**Work item**
The complete listing goes into the output exactly, without its pictures.
(Information provided Opens)
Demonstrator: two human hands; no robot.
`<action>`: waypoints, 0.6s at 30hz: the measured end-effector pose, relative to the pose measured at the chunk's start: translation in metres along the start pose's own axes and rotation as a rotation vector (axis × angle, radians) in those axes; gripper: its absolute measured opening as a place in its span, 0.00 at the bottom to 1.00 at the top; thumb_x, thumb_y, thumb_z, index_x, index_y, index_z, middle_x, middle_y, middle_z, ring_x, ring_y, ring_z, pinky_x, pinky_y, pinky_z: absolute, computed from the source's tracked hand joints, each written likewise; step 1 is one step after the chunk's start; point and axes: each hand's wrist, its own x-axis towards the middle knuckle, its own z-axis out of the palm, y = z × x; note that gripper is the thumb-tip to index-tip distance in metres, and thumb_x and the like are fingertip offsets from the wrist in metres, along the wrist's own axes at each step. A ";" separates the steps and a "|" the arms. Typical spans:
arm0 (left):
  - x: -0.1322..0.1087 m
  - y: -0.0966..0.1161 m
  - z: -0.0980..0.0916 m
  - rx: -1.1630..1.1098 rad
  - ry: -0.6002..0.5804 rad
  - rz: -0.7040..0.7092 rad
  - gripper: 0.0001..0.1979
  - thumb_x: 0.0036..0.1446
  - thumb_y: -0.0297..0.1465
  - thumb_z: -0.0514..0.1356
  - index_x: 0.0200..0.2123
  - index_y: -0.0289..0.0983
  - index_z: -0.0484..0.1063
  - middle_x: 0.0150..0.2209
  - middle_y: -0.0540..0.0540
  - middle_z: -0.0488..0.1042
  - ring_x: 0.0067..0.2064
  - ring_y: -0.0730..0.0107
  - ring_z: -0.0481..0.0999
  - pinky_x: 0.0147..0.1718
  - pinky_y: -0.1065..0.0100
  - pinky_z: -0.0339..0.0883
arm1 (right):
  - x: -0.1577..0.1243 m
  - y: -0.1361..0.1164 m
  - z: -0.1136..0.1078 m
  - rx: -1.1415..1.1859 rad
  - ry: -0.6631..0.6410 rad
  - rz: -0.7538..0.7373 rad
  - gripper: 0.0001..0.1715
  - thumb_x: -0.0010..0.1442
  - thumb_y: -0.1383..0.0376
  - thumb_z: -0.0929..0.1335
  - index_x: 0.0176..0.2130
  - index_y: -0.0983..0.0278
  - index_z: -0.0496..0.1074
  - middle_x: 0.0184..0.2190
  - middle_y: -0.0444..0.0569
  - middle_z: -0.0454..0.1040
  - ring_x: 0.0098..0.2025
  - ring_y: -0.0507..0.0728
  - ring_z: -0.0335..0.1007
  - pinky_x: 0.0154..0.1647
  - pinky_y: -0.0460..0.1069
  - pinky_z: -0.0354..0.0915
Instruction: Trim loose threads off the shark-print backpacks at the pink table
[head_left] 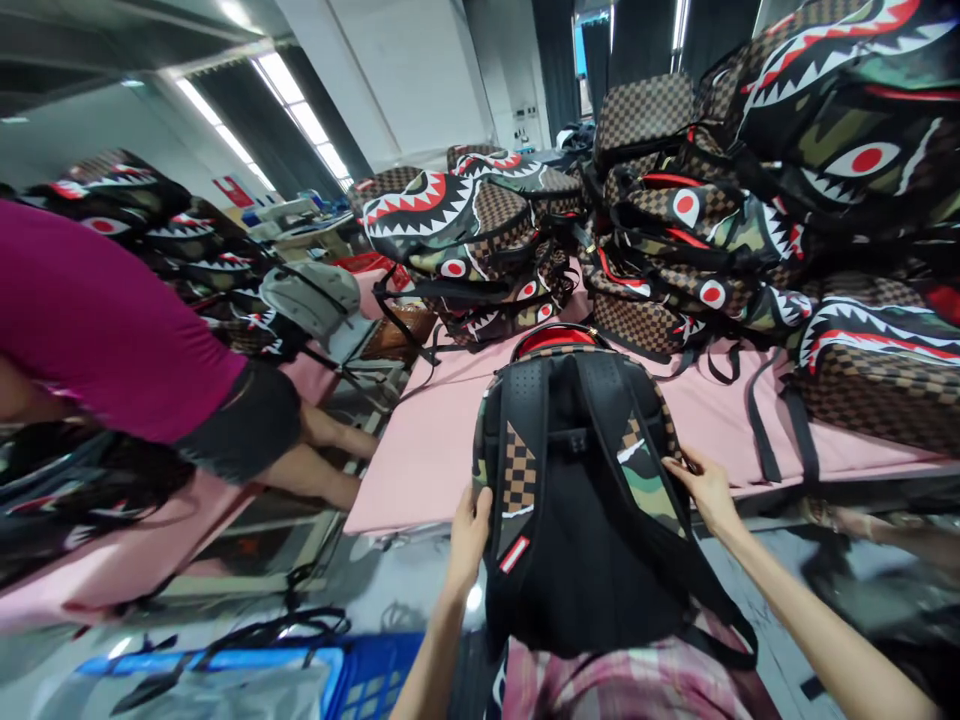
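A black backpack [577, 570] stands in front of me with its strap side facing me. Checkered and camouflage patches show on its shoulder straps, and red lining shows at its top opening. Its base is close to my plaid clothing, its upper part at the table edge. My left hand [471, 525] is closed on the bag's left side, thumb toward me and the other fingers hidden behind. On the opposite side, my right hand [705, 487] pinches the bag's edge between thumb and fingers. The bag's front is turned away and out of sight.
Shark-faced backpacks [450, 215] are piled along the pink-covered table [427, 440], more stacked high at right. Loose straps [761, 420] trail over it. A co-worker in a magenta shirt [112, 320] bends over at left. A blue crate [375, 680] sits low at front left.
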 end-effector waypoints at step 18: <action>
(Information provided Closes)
**Exercise result**
Demonstrator: two human hands; no robot.
`<action>`: waypoints, 0.6s at 30hz: the measured end-effector pose, relative to the pose measured at the chunk's start: translation in metres along the start pose's own axes and rotation as a rotation vector (axis × angle, radians) in those axes; gripper: its absolute measured opening as a place in its span, 0.00 at the bottom to 1.00 at the top; thumb_x, thumb_y, thumb_z, index_x, index_y, index_z, middle_x, middle_y, middle_z, ring_x, ring_y, ring_z, pinky_x, pinky_y, pinky_z: absolute, computed from the source's tracked hand joints, each written likewise; step 1 is one step after the chunk's start; point and axes: each hand's wrist, its own x-axis towards the middle knuckle, its own z-axis out of the palm, y = z × x; note that gripper is the thumb-tip to index-tip distance in metres, and thumb_x and the like are fingertip offsets from the wrist in metres, along the wrist's own axes at each step. A ";" separates the steps and a "|" the arms. Typical spans:
arm0 (left):
  - x: -0.1322..0.1087 m
  - y: -0.0966..0.1161 m
  - z: -0.0980..0.0916 m
  - rx: -1.1630..1.1098 rad
  - ry: -0.6002..0.5804 rad
  - rz: -0.7040..0.7092 rad
  - gripper: 0.0001..0.1979
  - thumb_x: 0.0036..0.1446
  - thumb_y: -0.0297..0.1465
  - thumb_z: -0.0514..0.1356
  - index_x: 0.0200..0.2123
  - index_y: -0.0289..0.0983
  - index_z: -0.0484..0.1063
  - middle_x: 0.0150..0.2209
  - middle_y: -0.0540..0.0540
  - middle_z: -0.0488..0.1042
  - ring_x: 0.0067..0.2064
  - ring_y: -0.0730..0.0107
  - ring_z: -0.0481..0.0999
  - pinky_x: 0.0147..0.1718
  - pinky_y: -0.1065..0.0100
  - pinky_z: -0.0339..0.0883
arm1 (right):
  - x: -0.1577..0.1243 m
  - y: -0.1361..0.1164 m
  - z: -0.1136..0.1078 m
  - rx: -1.1415..1.1859 rad
  - ry: -0.6631..0.6410 rad
  - rz: -0.7538..0.7373 rad
  - gripper: 0.0001..0.1715
  - thumb_x: -0.0010..0.1442
  - thumb_y: -0.1383..0.0376
  - thumb_z: -0.0929..0.1335
  - index_x: 0.0176..0.2130
  - index_y: -0.0983..0.0278
  - index_z: -0.0496..0.1074
  - middle_x: 0.0184..0.2190
  - middle_y: -0.0444..0.0569
  - middle_z: -0.0454..0.1040
  - ring_x: 0.0098..0.2025
  - ring_y: -0.0507..0.0728
  - ring_z: -0.0335..0.1007
  - pinky_x: 0.0154..0.1647
  - pinky_y: -0.0460..0.1069
  - pinky_z: -0.0354..0.0915
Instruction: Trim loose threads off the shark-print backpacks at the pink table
[head_left] 
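A black backpack [577, 570] stands in front of me with its strap side facing me. Checkered and camouflage patches show on its shoulder straps, and red lining shows at its top opening. Its base is close to my plaid clothing, its upper part at the table edge. My left hand [471, 525] is closed on the bag's left side, thumb toward me and the other fingers hidden behind. On the opposite side, my right hand [705, 487] pinches the bag's edge between thumb and fingers. The bag's front is turned away and out of sight.
Shark-faced backpacks [450, 215] are piled along the pink-covered table [427, 440], more stacked high at right. Loose straps [761, 420] trail over it. A co-worker in a magenta shirt [112, 320] bends over at left. A blue crate [375, 680] sits low at front left.
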 end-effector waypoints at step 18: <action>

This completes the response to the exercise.